I know that the tricky part is to prove that the map $\alpha$ that takes any $f \in L^{\infty}[a,b]$ ans sends it to $K_f$, where $K_f(g) = \int_a^b f(x)g(x)dx$ and $g \in L^1[a,b]$ is surjective and isometric. The rest I have already done it.
I have seen a couple of proofs on this site about this fact using the famous Radon–Nikodym theorem. However, they usually work with abstract spaces $X$ and measures $\mu$. In my case it suffices to work with $X=[a,b]$ and with the Lebesgue measure. Thanks in advance.
$X$ has finite mesure so $L^2 \subset L^1$ and thus every linear form $\ell$ on $L^1$ is (by Hilbert space magic) given on $L^2$ by the integration against some $L^2$ function $f$.

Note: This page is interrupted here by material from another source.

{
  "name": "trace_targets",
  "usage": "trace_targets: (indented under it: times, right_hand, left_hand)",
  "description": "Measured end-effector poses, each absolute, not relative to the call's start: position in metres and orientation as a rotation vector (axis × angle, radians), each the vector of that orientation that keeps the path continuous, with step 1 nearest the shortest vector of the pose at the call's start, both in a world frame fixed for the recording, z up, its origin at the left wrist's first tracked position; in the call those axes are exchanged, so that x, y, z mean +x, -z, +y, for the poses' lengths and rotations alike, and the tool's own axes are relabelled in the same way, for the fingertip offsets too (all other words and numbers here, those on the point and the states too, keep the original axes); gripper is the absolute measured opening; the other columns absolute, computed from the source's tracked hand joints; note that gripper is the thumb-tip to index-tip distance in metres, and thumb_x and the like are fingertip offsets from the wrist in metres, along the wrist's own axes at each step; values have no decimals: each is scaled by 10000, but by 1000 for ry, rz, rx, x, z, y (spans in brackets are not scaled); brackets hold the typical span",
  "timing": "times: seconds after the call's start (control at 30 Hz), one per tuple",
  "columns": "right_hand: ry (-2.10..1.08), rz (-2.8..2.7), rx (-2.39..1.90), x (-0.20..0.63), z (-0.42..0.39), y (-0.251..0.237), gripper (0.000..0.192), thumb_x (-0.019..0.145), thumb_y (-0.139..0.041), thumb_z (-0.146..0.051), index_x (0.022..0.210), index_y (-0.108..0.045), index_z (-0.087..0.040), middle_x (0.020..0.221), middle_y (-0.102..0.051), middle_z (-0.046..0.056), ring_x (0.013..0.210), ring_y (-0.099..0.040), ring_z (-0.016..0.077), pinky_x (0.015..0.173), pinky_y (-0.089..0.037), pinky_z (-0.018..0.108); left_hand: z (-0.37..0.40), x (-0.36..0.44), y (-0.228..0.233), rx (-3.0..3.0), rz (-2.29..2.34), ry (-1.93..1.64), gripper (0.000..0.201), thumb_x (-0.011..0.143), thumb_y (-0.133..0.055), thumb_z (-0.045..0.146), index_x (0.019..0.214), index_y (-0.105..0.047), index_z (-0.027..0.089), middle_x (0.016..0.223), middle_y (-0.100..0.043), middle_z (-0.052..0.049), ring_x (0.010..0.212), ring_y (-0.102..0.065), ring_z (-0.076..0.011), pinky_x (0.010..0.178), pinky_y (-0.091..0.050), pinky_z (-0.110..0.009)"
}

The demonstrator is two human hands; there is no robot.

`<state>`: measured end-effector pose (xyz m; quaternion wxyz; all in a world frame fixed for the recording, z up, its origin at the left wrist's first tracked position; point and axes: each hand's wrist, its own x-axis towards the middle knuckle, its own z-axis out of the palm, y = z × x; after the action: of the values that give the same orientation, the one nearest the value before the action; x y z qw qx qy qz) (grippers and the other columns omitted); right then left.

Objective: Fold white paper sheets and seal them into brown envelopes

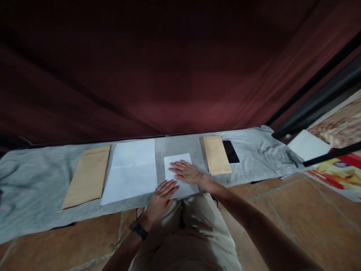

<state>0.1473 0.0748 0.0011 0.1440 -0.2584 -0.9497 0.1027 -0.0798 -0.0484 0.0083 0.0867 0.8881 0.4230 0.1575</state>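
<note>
A folded white sheet of paper (178, 159) lies on the grey cloth right in front of me. My right hand (186, 172) rests flat across its middle, fingers stretched to the left. Lower down, my left hand (163, 195) lies over the paper's near left edge with its fingers extended and nothing gripped. Just left of it is a stack of larger white sheets (132, 169), with a crease line across the top one. Beyond that sits a pile of large brown envelopes (87, 177). To the right is a smaller stack of brown envelopes (217, 155).
A dark-screened phone (231, 151) lies partly under the small envelopes. The grey cloth (36, 180) covers a long narrow surface against a dark red curtain (175, 75). Black bars (316, 82) and a colourful printed package (338, 175) are at the right. Tiled floor (93, 237) lies below.
</note>
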Motion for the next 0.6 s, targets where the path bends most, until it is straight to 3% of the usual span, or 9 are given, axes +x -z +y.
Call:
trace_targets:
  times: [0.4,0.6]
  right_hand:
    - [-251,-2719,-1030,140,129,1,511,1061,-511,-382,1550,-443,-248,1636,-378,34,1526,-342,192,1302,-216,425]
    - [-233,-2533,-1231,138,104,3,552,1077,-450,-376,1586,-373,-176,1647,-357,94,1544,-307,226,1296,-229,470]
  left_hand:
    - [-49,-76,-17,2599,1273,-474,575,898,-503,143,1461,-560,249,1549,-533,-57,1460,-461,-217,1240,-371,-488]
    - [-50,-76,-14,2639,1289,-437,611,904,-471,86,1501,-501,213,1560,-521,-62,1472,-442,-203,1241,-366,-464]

Assume that $|\ell(g)| \leq M$ if $\|g\|_{L^1} \leq 1$. Let $S=\{f > M+1\}$. Then $|\ell(1_S)| \leq M\lambda(S)$, but $\int{f1_S} \geq \lambda(S) (M+1)$. Thus $\lambda(S)=0$ and it follows by a similar argument that $|f| \leq M+1$ almost everywhere, thus $f$ is in $L^{\infty}$. Now $\ell$ and the integral against $f$ coincide on $L^2$ (a dense subset of $L^1$) and they’re both continuous so they’re equal.
So $f \longmapsto K_f$ is a bijection. The above argument (suitably modified) shows that $\|f\|_{\infty} \leq \|K_f\|_{(L^1)^*}$. But it’s easy to see that $\|K_f\|_{(L^1)^*} \leq \|f\|_{\infty}$.